* Problem description
Lines in the listing under this task are to be copied exactly.

* Exercise data
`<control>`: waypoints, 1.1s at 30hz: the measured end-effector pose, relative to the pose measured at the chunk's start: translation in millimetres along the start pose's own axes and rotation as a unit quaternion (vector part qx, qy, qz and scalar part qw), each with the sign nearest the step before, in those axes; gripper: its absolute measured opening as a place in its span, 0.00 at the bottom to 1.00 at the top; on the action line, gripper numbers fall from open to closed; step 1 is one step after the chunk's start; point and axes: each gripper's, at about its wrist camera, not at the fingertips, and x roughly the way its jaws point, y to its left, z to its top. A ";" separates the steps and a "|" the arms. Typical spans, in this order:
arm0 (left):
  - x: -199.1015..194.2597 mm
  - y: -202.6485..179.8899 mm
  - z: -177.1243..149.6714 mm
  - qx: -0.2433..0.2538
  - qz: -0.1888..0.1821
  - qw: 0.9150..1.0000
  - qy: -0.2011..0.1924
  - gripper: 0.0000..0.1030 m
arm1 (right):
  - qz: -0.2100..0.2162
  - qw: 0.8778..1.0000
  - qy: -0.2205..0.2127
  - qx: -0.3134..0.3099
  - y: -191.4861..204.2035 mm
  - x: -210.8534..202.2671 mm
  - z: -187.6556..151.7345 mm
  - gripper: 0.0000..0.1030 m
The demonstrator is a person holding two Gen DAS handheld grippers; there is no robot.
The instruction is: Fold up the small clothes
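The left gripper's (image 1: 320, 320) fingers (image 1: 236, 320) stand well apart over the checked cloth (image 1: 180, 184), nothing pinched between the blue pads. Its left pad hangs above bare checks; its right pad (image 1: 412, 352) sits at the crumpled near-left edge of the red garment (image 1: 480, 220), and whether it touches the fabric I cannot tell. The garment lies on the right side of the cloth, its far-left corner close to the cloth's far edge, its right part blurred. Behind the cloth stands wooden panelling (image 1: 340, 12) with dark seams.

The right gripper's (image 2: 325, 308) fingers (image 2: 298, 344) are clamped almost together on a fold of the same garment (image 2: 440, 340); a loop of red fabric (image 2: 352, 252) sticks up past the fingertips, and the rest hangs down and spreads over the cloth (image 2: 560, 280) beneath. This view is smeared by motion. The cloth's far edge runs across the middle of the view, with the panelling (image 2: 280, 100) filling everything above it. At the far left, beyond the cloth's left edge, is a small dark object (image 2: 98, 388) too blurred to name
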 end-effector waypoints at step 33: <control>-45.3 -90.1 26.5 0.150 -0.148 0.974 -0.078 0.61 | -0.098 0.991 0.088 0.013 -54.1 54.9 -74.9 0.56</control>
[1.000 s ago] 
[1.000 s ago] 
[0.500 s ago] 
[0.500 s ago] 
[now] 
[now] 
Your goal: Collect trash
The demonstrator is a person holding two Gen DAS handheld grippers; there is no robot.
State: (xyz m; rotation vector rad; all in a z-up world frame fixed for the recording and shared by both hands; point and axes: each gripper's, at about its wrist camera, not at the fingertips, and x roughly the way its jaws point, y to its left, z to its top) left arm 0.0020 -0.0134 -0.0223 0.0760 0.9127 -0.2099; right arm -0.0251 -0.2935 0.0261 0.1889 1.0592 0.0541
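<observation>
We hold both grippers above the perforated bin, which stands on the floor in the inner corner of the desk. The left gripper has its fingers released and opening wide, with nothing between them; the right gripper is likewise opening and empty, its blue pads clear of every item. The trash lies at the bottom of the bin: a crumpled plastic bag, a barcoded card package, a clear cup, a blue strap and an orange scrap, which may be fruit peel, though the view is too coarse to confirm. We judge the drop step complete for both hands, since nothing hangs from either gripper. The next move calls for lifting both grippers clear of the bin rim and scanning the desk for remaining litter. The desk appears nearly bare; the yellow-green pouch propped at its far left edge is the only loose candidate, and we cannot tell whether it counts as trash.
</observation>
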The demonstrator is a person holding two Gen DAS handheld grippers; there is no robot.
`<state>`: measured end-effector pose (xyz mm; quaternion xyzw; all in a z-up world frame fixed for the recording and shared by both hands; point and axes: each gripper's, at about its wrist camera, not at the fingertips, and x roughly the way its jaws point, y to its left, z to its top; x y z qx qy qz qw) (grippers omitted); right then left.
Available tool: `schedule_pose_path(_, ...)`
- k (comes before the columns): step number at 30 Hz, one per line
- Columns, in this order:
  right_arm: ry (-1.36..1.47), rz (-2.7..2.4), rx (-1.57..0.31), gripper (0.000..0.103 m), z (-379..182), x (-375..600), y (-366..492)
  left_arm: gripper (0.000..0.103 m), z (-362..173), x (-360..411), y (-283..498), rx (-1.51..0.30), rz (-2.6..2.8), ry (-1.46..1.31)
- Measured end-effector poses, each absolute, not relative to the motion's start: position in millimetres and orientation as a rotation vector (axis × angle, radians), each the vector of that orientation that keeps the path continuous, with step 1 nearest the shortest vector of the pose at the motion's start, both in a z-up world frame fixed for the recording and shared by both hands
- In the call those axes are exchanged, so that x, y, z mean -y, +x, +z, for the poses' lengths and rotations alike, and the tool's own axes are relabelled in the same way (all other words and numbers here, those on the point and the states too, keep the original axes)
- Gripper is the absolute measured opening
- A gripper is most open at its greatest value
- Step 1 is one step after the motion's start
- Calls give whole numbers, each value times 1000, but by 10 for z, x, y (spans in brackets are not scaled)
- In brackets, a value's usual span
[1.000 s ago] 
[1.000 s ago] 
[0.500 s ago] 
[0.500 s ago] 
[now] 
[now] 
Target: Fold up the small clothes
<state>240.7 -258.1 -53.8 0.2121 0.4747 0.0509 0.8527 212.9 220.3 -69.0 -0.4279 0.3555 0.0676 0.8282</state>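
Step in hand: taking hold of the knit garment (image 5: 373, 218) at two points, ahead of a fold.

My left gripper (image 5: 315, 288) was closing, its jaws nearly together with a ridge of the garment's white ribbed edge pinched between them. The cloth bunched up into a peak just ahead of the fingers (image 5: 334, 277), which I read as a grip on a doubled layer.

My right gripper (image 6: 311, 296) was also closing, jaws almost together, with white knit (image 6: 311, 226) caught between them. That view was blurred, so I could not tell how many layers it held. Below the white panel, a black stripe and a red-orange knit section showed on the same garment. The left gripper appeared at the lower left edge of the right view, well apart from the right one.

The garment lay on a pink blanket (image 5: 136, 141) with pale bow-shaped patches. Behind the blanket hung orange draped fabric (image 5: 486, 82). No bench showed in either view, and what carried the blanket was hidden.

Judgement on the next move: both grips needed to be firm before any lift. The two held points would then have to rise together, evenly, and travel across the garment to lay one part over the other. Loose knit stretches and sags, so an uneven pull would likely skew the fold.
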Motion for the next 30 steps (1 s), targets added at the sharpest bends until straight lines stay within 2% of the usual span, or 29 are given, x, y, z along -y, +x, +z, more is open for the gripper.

* Answer
`<control>`: waypoints, 1.1s at 30hz: the measured end-effector pose, relative to the pose measured at the chunk's start: translation in millimetres along the start pose's own axes and rotation as a unit quaternion (vector part qx, qy, qz and scalar part qw), each with the sign nearest the step before, in those axes; gripper: its absolute measured opening as a place in its span, 0.00 at the bottom to 1.00 at the top; on the action line, gripper numbers fall from open to closed; step 1 is one step after the chunk's start; point and axes: each gripper's, at about its wrist camera, not at the fingertips, and x roughly the way its jaws point, y to its left, z to its top. A ";" separates the steps and a "|" the arms. Typical spans, in this order:
arm0 (left):
  - x: -199.1015..194.2597 mm
  - y: -202.6485..179.8899 mm
  - z: -177.1243..149.6714 mm
  - qx: -0.2433..0.2538
  - qz: -0.1888..0.1821
  - qw: 0.9150..1.0000
  - qy: -0.2011..0.1924
  - gripper: 0.0000..0.1030 m
arm1 (right):
  - qz: -0.2100..0.2162
  - qw: 0.8778..1.0000
  - qy: -0.2205..0.2127
  - qx: -0.3134..0.3099
  - y: -191.4861..204.2035 mm
  - x: -210.8534..202.2671 mm
  - z: -187.6556..151.7345 mm
  - gripper: 0.0000..0.1030 m
The demonstrator is a person holding two Gen DAS handheld grippers; there is no robot.
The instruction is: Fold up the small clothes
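The left gripper's (image 1: 320, 320) fingers (image 1: 236, 320) stand well apart over the checked cloth (image 1: 180, 184), nothing pinched between the blue pads. Its left pad hangs above bare checks; its right pad (image 1: 412, 352) sits at the crumpled near-left edge of the red garment (image 1: 480, 220), and whether it touches the fabric I cannot tell. The garment lies on the right side of the cloth, its far-left corner close to the cloth's far edge, its right part blurred. Behind the cloth stands wooden panelling (image 1: 340, 12) with dark seams.

The right gripper's (image 2: 325, 308) fingers (image 2: 298, 344) are clamped almost together on a fold of the same garment (image 2: 440, 340); a loop of red fabric (image 2: 352, 252) sticks up past the fingertips, and the rest hangs down and spreads over the cloth (image 2: 560, 280) beneath. This view is smeared by motion. The cloth's far edge runs across the middle of the view, with the panelling (image 2: 280, 100) filling everything above it. At the far left, beyond the cloth's left edge, is a small dark object (image 2: 98, 388) too blurred to name
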 end-effector waypoints at step 33: <control>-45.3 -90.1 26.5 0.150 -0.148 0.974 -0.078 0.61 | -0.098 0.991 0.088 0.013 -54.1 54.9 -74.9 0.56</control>
[1.000 s ago] 
[1.000 s ago] 
[0.500 s ago] 
[0.500 s ago] 
[now] 
[now] 
Your goal: Collect trash
The demonstrator is a person holding two Gen DAS handheld grippers; there is no robot.
State: (xyz m; rotation vector rad; all in a z-up world frame fixed for the recording and shared by both hands; point and axes: each gripper's, at about its wrist camera, not at the fingertips, and x roughly the way its jaws point, y to its left, z to its top) left arm 0.0020 -0.0134 -0.0223 0.0760 0.9127 -0.2099; right arm -0.0251 -0.2935 0.0261 0.1889 1.0592 0.0541
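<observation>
We hold both grippers above the perforated bin, which stands on the floor in the inner corner of the desk. The left gripper has its fingers released and opening wide, with nothing between them; the right gripper is likewise opening and empty, its blue pads clear of every item. The trash lies at the bottom of the bin: a crumpled plastic bag, a barcoded card package, a clear cup, a blue strap and an orange scrap, which may be fruit peel, though the view is too coarse to confirm. We judge the drop step complete for both hands, since nothing hangs from either gripper. The next move calls for lifting both grippers clear of the bin rim and scanning the desk for remaining litter. The desk appears nearly bare; the yellow-green pouch propped at its far left edge is the only loose candidate, and we cannot tell whether it counts as trash.
</observation>
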The demonstrator is a person holding two Gen DAS handheld grippers; there is no robot.
`<state>`: measured end-effector pose (xyz mm; quaternion xyzw; all in a z-up world frame fixed for the recording and shared by both hands; point and axes: each gripper's, at about its wrist camera, not at the fingertips, and x roughly the way its jaws point, y to its left, z to its top; x y z qx qy qz qw) (grippers omitted); right then left.
Available tool: `schedule_pose_path(_, ...)`
- k (comes before the columns): step number at 30 Hz, one per line
- Columns, in this order:
  right_arm: ry (-1.36..1.47), rz (-2.7..2.4), rx (-1.57..0.31), gripper (0.000..0.103 m), z (-379..182), x (-375..600), y (-366..492)
  left_arm: gripper (0.000..0.103 m), z (-362..173), x (-360..411), y (-283..498), rx (-1.51..0.30), rz (-2.6..2.8), ry (-1.46..1.31)
- Measured end-effector poses, each absolute, not relative to the motion's start: position in millimetres and orientation as a rotation vector (axis × angle, radians), each the vector of that orientation that keeps the path continuous, with step 1 nearest the shortest vector of the pose at the motion's start, both in a z-up world frame fixed for the recording and shared by both hands
- In the call those axes are exchanged, so that x, y, z mean -y, +x, +z, for the poses' lengths and rotations alike, and the tool's own axes are relabelled in the same way (all other words and numbers here, those on the point and the states too, keep the original axes)
- Gripper is the absolute measured opening
- A gripper is most open at its greatest value
- Step 1 is one step after the motion's start
- Calls give whole numbers, each value times 1000, but by 10 for z, x, y (spans in brackets are not scaled)
- In brackets, a value's usual span
[1.000 s ago] 
[1.000 s ago] 
[0.500 s ago] 
[0.500 s ago] 
[now] 
[now] 
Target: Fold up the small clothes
<state>240.7 -258.1 -53.8 0.2121 0.4747 0.0509 0.8527 212.9 220.3 -69.0 -0.4279 0.3555 0.0676 0.8282</state>
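Step in hand: taking hold of the knit garment (image 5: 373, 218) at two points, ahead of a fold.

My left gripper (image 5: 315, 288) was closing, its jaws nearly together with a ridge of the garment's white ribbed edge pinched between them. The cloth bunched up into a peak just ahead of the fingers (image 5: 334, 277), which I read as a grip on a doubled layer.

My right gripper (image 6: 311, 296) was also closing, jaws almost together, with white knit (image 6: 311, 226) caught between them. That view was blurred, so I could not tell how many layers it held. Below the white panel, a black stripe and a red-orange knit section showed on the same garment. The left gripper appeared at the lower left edge of the right view, well apart from the right one.

The garment lay on a pink blanket (image 5: 136, 141) with pale bow-shaped patches. Behind the blanket hung orange draped fabric (image 5: 486, 82). No bench showed in either view, and what carried the blanket was hidden.

Judgement on the next move: both grips needed to be firm before any lift. The two held points would then have to rise together, evenly, and travel across the garment to lay one part over the other. Loose knit stretches and sags, so an uneven pull would likely skew the fold.
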Motion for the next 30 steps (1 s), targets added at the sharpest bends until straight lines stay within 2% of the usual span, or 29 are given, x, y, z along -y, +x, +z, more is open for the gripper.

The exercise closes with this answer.